Kate Roland
Veritas Kapital Assurance Plc has posted a stronger first-quarter financial performance for 2026, reporting a pre-tax profit of N1.8 billion in its unaudited results filed on the Nigerian Exchange, as growth in insurance revenue and core underwriting activities boosted earnings.
The company’s pre-tax profit rose by 13.62 per cent from N1.6 billion recorded in the corresponding period of 2025, supported by improved contributions from aviation, oil and gas, fire, and motor insurance businesses.
Insurance revenue for the quarter climbed to N5.3 billion, representing a 15.91 per cent year-on-year increase from N4.6 billion in Q1 2025.
A breakdown of the figures showed that aviation insurance remained the company’s strongest revenue driver, contributing N2.7 billion during the quarter, a 35 per cent increase year-on-year. Oil and gas insurance followed with N739.6 million, while other business lines also delivered notable contributions to earnings.
Fire insurance generated N449.02 million, motor insurance contributed N412.4 million, engineering insurance accounted for N312 million, while accident insurance added N236.7 million alongside contributions from other segments.
The company’s insurance service result rose sharply to N2.26 billion from N1.8 billion in the prior-year period, despite insurance service expenses of N2.1 billion and reinsurance expenses of N983.5 million.
On the investment side, Veritas Kapital Assurance recorded net investment income of N698.02 million, although this was lower than the N909.6 million reported in Q1 2025.
The decline was largely attributed to a significant increase in foreign exchange losses, which rose to N399.7 million compared to N22.01 million in the same period last year.
However, the company still benefited from strong contributions from other income sources and investment earnings. Other income stood at N818.5 million, driven mainly by Retirement Savings Account (RSA) asset-based fees valued at N606.4 million.
Investment interest income also contributed N248.7 million during the quarter, helping cushion the impact of the foreign exchange losses.
Overall, the combination of insurance operations and investment activities lifted the company’s net insurance and investment result to N2.9 billion, representing a 7.6 per cent increase from N2.7 billion recorded in Q1 2025.
After accounting for other operating income of N216.3 million and operating expenses of N1.2 billion, pre-tax profit settled at N1.8 billion.
Higher Tax Burden Impacts Bottom Line
Despite the improvement in operating performance, post-tax profit declined slightly as the company faced a significantly higher tax expense during the quarter.
Profit after tax came in at N1.5 billion, marginally below the N1.6 billion reported in the corresponding period of last year.

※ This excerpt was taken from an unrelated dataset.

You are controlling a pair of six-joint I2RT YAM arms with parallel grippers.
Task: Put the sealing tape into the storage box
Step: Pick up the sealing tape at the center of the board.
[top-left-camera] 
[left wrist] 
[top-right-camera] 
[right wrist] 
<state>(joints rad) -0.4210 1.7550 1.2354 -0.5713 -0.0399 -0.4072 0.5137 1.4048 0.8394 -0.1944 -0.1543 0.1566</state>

The decline was primarily due to tax expenses rising sharply to N349.8 million from N41.3 million in Q1 2025.
Balance Sheet Remains Strong
The company also recorded moderate growth across its balance sheet position.
Total assets increased to N37.2 billion from N35.3 billion, with investment securities measured at amortised cost emerging as the largest asset class at N10.7 billion.
Cash and cash equivalents followed closely at N9.7 billion, reflecting a relatively healthy liquidity position.
On the liabilities side, total liabilities rose slightly to N16.4 billion from N16.2 billion. Insurance contract liabilities accounted for the largest share of obligations, standing at N10.5 billion.
Shareholders’ funds also strengthened during the period. Retained earnings increased significantly to N2.8 billion from N1.5 billion, while total equity rose to N20.7 billion from N19.1 billion.
Market Yet to Fully React
Despite the stronger earnings performance, the company’s share price has yet to reflect investor enthusiasm on the Nigerian Exchange.
The stock slipped by 0.58 per cent to close at N1.70 following the release of the results.
However, market analysts believe investor attention may gradually shift toward the company’s improving fundamentals, particularly as the stock previously traded above the N2 mark in February 2026.
The latest results suggest that Veritas Kapital Assurance continues to strengthen its underwriting business and revenue base, although rising foreign exchange losses and increased tax obligations remain key pressures on profitability going forward.